**LISTED RECORDS:**
************
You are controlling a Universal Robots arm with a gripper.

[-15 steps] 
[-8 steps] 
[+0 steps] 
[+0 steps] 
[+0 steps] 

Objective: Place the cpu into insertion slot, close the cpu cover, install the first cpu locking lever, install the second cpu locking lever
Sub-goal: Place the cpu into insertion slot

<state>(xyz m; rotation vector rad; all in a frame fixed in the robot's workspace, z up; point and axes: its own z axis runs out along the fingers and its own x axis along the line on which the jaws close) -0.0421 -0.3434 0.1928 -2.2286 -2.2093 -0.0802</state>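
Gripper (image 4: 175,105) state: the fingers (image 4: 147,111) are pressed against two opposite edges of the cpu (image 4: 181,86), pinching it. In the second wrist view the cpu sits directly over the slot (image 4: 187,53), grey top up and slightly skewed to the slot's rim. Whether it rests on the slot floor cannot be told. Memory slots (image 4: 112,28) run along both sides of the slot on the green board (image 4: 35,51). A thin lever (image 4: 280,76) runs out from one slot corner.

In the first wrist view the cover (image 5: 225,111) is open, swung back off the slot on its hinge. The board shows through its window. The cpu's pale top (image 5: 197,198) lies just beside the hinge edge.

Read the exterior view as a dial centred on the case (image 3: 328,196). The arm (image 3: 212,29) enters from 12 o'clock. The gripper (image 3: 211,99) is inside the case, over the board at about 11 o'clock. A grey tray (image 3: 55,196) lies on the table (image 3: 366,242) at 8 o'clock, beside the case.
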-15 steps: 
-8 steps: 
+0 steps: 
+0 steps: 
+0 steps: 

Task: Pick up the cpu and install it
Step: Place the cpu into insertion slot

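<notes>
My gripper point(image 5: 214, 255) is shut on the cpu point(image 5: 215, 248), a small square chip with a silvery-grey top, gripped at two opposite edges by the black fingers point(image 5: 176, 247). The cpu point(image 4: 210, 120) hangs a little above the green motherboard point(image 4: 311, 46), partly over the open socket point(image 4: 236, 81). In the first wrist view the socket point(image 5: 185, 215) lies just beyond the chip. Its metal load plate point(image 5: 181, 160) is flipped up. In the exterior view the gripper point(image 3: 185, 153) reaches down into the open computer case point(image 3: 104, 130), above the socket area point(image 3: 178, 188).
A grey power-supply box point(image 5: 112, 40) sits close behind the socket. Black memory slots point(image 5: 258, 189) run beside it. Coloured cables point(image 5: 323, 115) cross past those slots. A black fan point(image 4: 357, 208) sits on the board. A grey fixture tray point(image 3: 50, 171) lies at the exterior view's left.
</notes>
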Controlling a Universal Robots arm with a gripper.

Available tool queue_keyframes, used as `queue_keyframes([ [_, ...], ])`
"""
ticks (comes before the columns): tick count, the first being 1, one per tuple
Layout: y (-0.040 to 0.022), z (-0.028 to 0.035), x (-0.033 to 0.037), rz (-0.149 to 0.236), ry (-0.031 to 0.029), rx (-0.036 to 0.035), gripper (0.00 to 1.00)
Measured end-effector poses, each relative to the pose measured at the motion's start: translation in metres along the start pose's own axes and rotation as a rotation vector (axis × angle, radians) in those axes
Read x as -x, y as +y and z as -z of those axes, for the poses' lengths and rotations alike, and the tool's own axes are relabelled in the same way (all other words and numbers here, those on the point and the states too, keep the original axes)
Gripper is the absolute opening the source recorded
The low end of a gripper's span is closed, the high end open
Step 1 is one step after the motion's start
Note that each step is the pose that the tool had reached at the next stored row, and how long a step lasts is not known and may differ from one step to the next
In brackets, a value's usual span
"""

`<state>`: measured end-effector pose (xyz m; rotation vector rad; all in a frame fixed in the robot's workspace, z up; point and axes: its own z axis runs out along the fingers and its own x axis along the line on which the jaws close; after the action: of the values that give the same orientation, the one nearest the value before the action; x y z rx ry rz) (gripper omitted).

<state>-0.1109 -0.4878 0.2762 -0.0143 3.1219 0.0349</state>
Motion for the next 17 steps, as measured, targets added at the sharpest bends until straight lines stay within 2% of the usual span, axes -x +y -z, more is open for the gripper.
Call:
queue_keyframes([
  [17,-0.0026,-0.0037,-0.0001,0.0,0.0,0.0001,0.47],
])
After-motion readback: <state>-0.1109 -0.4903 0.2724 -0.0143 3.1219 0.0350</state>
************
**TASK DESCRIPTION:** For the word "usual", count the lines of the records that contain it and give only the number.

**TASK SOLUTION:** 2